On Thursday afternoon, after pressure from a Yale Law School team, a federal judge extended a court order prohibiting the United States government from deporting individuals based on President Donald Trump’s executive order banning citizens of seven Middle Eastern countries from entering the country.

The court order, which will now be in effect through at least Feb. 21, was first granted on Jan. 28 by a judge in Brooklyn as a result of efforts by the Law School’s Worker & Immigrant Rights Advocacy Clinic, along with a coalition of other prominent civil rights groups. According to a press release from the Law School, the stay was the first in a series of legal victories against Trump’s executive order in courts throughout the country as immigrants and advocacy groups continued to challenge the order.
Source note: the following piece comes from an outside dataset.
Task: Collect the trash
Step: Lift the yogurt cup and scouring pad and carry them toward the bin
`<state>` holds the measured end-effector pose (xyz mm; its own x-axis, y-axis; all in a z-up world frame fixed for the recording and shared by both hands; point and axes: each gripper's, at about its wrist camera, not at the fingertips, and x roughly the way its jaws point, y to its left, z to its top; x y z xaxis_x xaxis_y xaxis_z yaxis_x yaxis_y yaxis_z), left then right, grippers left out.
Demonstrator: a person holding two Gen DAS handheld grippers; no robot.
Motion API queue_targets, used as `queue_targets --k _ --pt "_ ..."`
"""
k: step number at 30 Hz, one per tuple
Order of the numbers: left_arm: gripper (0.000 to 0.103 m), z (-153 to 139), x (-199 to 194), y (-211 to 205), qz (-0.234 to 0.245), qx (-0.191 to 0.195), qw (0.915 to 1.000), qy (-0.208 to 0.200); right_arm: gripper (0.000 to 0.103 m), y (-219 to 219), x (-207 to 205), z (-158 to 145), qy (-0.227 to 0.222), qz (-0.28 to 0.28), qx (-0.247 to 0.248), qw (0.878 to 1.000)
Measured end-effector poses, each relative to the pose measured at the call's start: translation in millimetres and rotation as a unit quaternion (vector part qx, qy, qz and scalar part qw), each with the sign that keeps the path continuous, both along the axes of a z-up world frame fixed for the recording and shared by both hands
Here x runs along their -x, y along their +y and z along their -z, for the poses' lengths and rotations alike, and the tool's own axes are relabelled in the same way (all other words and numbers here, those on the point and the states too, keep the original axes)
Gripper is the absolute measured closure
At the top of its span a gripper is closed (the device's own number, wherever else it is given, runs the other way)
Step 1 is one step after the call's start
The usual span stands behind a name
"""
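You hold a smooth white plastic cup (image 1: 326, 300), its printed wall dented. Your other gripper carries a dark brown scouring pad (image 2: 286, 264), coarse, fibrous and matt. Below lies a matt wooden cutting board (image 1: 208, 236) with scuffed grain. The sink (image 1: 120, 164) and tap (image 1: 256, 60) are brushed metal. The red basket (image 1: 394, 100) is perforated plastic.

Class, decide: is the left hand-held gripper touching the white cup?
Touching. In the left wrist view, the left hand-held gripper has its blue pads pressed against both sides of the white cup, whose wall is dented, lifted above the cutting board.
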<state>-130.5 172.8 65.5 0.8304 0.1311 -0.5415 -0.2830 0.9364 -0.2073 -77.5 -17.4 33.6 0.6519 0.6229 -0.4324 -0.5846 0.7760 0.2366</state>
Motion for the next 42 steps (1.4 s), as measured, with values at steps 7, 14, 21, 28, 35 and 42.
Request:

On Thursday morning, the Office of the New York State Attorney General intervened in Darweesh vs. Trump, the case that originally gave rise to the stay. It cited “immediate and serious harm to the people of the State of New York,” including “harms to families, harms to educational institutions and students, hindrances to the provision of healthcare and life-saving medical research, adverse effects on the financial sector, and other economic disruptions,” according to a Law School press release.
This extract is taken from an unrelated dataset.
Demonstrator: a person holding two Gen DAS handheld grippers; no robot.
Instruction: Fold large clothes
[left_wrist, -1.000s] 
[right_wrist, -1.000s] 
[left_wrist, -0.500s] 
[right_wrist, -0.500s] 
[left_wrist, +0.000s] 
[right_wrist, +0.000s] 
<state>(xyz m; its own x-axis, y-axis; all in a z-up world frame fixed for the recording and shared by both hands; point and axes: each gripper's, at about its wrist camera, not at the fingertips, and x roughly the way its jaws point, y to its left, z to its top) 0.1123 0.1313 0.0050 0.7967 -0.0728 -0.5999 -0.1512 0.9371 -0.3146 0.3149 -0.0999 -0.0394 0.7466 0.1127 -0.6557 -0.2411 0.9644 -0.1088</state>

The petitioners in the case, Hameed Khalid Darweesh and Haider Sameer Abdulkhaleq Alshawi, were detained on Jan. 27 following their arrival from Iran at John F. Kennedy Airport. According to court records, both were travelling with valid documentation and had previously been approved for entry to the U.S.

Students and faculty in the WIRAC law clinic worked non-stop last weekend to obtain emergency stay for their clients, arguing that execution of Trump’s order would violate the due process clause in the Constitution.

“We are heartened by the show of support from the State of New York and those who are following this case around the country,” said Natalia Nazarewicz LAW ’18, an intern at the Jerome N. Frank Legal Services Organization at the Law School, in the press release. “The people are speaking loud and clear in demanding that this discriminatory ban end.”

Darweesh vs. Trump is co-counseled by WIRAC, the American Civil Liberties Union, the National Immigration Law Center, the International Refugee Assistance Project and Kilpatrick Townsend & Stockton LLP.